Your task:
Could you repeat every entry below word for word, leaving out the pictures?

[Records excerpted from a collection]

⁂

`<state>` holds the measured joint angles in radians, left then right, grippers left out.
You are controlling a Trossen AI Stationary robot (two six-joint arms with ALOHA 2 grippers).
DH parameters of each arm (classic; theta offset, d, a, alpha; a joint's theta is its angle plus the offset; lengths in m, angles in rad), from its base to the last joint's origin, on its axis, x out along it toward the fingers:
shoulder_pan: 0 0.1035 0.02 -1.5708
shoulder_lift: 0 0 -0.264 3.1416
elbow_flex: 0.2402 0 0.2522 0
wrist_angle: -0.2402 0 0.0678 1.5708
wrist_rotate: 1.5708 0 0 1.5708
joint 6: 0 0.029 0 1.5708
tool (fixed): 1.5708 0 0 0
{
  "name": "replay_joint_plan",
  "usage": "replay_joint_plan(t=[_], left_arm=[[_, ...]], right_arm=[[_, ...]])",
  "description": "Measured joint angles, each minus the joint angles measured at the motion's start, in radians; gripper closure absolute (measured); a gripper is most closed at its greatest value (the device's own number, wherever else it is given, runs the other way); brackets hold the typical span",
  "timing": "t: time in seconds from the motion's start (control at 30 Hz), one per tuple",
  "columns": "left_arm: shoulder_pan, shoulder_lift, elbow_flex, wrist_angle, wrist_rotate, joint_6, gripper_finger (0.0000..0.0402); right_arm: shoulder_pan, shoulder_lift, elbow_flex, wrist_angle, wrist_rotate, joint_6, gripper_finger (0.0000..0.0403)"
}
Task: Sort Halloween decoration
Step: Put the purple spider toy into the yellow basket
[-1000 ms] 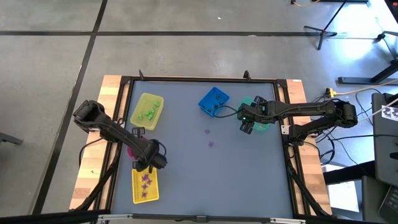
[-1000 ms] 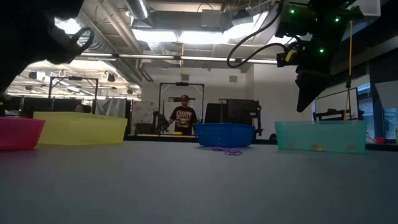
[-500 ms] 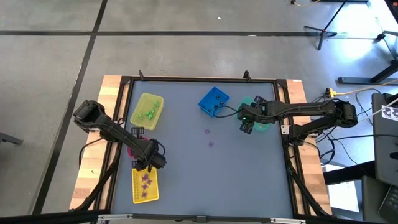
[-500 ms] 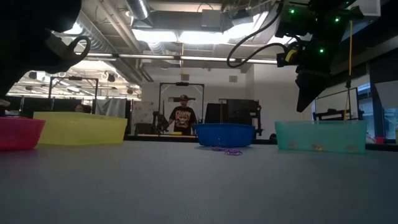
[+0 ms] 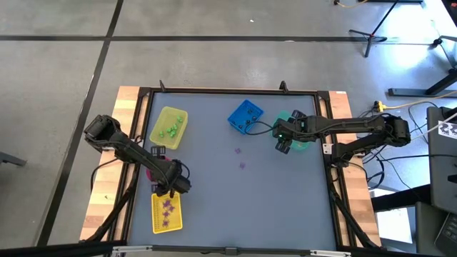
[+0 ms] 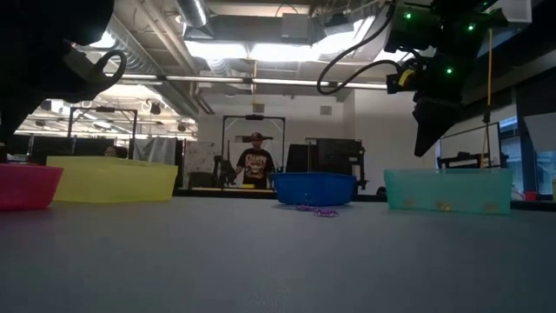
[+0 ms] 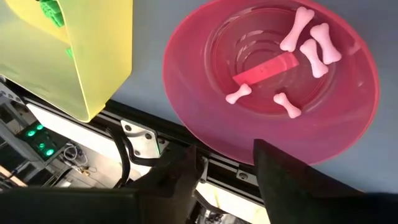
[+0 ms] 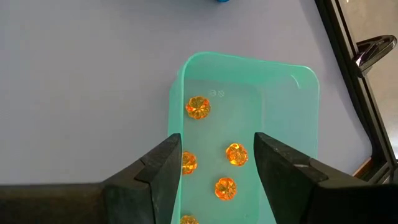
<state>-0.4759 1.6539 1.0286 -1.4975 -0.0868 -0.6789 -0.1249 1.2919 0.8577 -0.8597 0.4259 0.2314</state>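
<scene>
The Halloween decoration is sorted by kind. Several white bones (image 7: 309, 42) lie in the pink bowl (image 7: 205, 118). Orange pumpkins (image 8: 198, 107) lie in the teal bin (image 8: 305, 118). Green trinkets (image 5: 170, 130) sit in a yellow bin (image 5: 169, 118), and purple ones (image 5: 168, 208) on a yellow tray (image 5: 158, 221). Two purple trinkets (image 5: 240, 158) lie loose on the table's middle. My left gripper (image 7: 227, 180) hangs open above the pink bowl's edge, holding nothing. My right gripper (image 8: 217, 174) hangs open over the teal bin, holding nothing.
A blue bin (image 5: 245, 116) stands at the far middle, left of the teal bin (image 5: 303, 143). The table's black frame (image 7: 143, 140) runs close beside the pink bowl. Bare grey table spreads across the middle and near right. A person stands far behind the table (image 6: 255, 165).
</scene>
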Motion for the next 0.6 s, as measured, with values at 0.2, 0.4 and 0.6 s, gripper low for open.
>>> replay_joint_plan(t=[0.2, 0.4, 0.6], left_arm=[[0.019, 0.0, 0.001, -0.016, 0.027, -0.026, 0.0239], [0.071, 0.001, 0.074, -0.076, 0.023, -0.019, 0.0238], [0.13, -0.011, 0.239, -0.069, -0.074, 0.123, 0.0237]], right_arm=[[0.0, 0.0, 0.0, 0.0, 0.0, 0.0, 0.0203], [0.0, 0.0, 0.0, 0.0, 0.0, 0.0, 0.0203], [0.0, 0.0, 0.0, 0.004, 0.0, 0.0, 0.0203]])
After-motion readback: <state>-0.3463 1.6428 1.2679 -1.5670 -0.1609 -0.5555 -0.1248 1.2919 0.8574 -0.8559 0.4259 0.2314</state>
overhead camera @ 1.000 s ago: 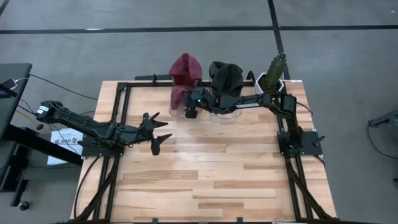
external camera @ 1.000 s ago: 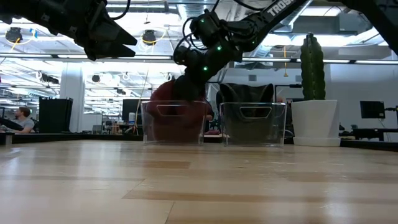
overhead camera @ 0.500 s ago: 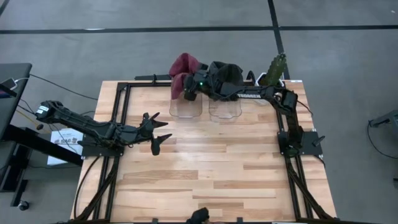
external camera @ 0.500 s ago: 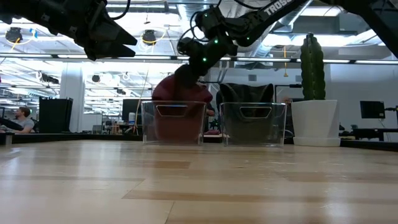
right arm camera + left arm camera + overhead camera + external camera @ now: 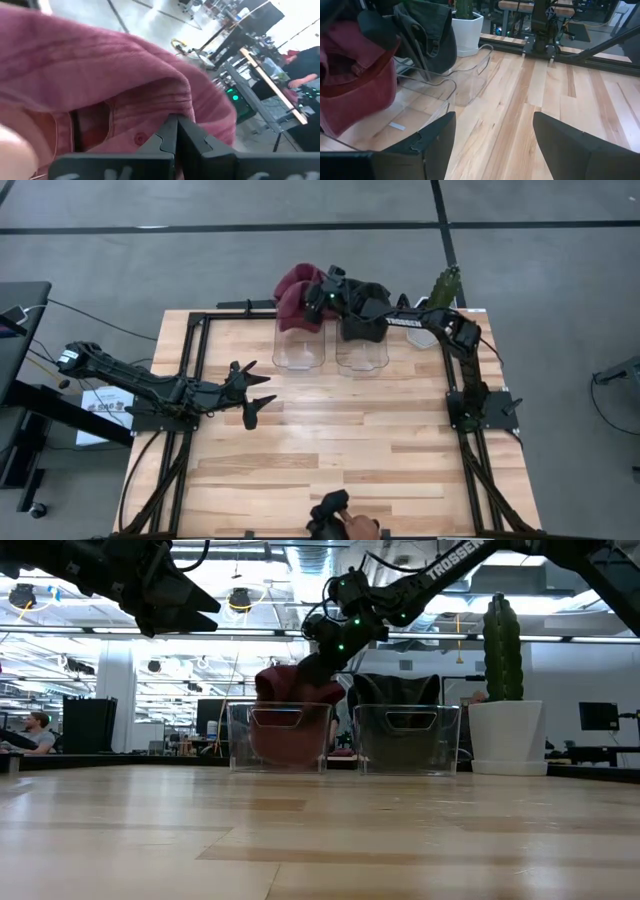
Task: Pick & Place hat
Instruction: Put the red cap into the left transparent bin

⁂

Task solution:
`<state>` holds the measured joint angles in radians, left then right, grippers left out.
You are controlling a Trossen AI Stationary robot (two six-joint arms with ALOHA 2 grippers).
DH parameters of each arm (classic; theta offset, d, a, alpha; a joint's theta is its angle plus the offset; lengths in m, angles in rad), from its base to the last joint's origin, on its axis, x out along it toward the fingers:
shoulder_pan: 0 0.1035 0.02 -1.5708
shoulder_lift: 0 0 -0.264 3.1416
elbow_flex: 0.2402 0 0.2522 0
wrist_angle: -0.2402 0 0.0678 1.5708
wrist_rotate: 1.5708 0 0 1.5708
joint 6: 0 0.029 0 1.5708
tool (fixed): 1.5708 0 0 0
{
  "name": "replay_joint_plan",
  "usage": "replay_joint_plan(t=[_], left_arm=[[_, ...]], right_arm=[[_, ...]])",
  "description": "Measured joint angles, each minus the joint angles measured at the motion's start, in radians; gripper closure absolute (measured); a gripper is most closed at its greatest value (the device's own number, wherever else it is given, runs the other way); brackets hold the typical span",
  "timing": "t: time in seconds from the motion's start (control at 30 Hz), one per tuple",
  "columns": "left_arm: shoulder_pan, shoulder_lift, elbow_flex, wrist_angle, wrist_rotate, joint_6, gripper_finger (0.0000..0.0402); right_arm: shoulder_pan, shoulder_lift, elbow_flex, wrist_angle, wrist_rotate, joint_6, gripper_finger (0.0000..0.0403)"
}
Task: Sort Halloween decoration
Step: Put the purple spider toy into the yellow basket
[-1000 ms] 
[-1000 ms] 
[-500 ms] 
[-500 ms] 
[+0 ms] 
[+0 ms] 
[+0 ms] 
[+0 ms] 
<state>-0.4759 1.6539 1.0286 -1.4975 -0.0868 -0.6789 -0.1249 1.2919 0.8577 -0.8597 0.4259 0.2314</state>
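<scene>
The Halloween decoration is sorted by kind. Several white bones (image 7: 309, 42) lie in the pink bowl (image 7: 205, 118). Orange pumpkins (image 8: 198, 107) lie in the teal bin (image 8: 305, 118). Green trinkets (image 5: 170, 130) sit in a yellow bin (image 5: 169, 118), and purple ones (image 5: 168, 208) on a yellow tray (image 5: 158, 221). Two purple trinkets (image 5: 240, 158) lie loose on the table's middle. My left gripper (image 7: 227, 180) hangs open above the pink bowl's edge, holding nothing. My right gripper (image 8: 217, 174) hangs open over the teal bin, holding nothing.
A blue bin (image 5: 245, 116) stands at the far middle, left of the teal bin (image 5: 303, 143). The table's black frame (image 7: 143, 140) runs close beside the pink bowl. Bare grey table spreads across the middle and near right. A person stands far behind the table (image 6: 255, 165).
</scene>
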Motion for the next 0.6 s, as measured, with values at 0.2, 0.4 and 0.6 s, gripper low for open.
>>> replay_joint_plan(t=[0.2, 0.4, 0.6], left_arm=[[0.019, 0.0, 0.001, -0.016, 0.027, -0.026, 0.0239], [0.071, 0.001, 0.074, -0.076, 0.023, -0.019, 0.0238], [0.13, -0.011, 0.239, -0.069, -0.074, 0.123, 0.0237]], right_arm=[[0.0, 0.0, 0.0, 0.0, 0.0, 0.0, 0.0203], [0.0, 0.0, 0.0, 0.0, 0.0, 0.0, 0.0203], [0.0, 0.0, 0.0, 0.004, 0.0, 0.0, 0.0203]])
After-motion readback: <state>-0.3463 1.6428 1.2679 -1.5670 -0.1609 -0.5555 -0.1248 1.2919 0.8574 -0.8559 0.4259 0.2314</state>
overhead camera @ 1.000 s ago: 
external camera @ 1.000 s ago: 
overhead camera @ 0.500 s ago: 
external camera @ 0.500 s ago: 
right arm camera + left arm camera + overhead camera + external camera @ now: 
Task: Pick & Place hat
Instruction: Put the red cap into the left transparent bin

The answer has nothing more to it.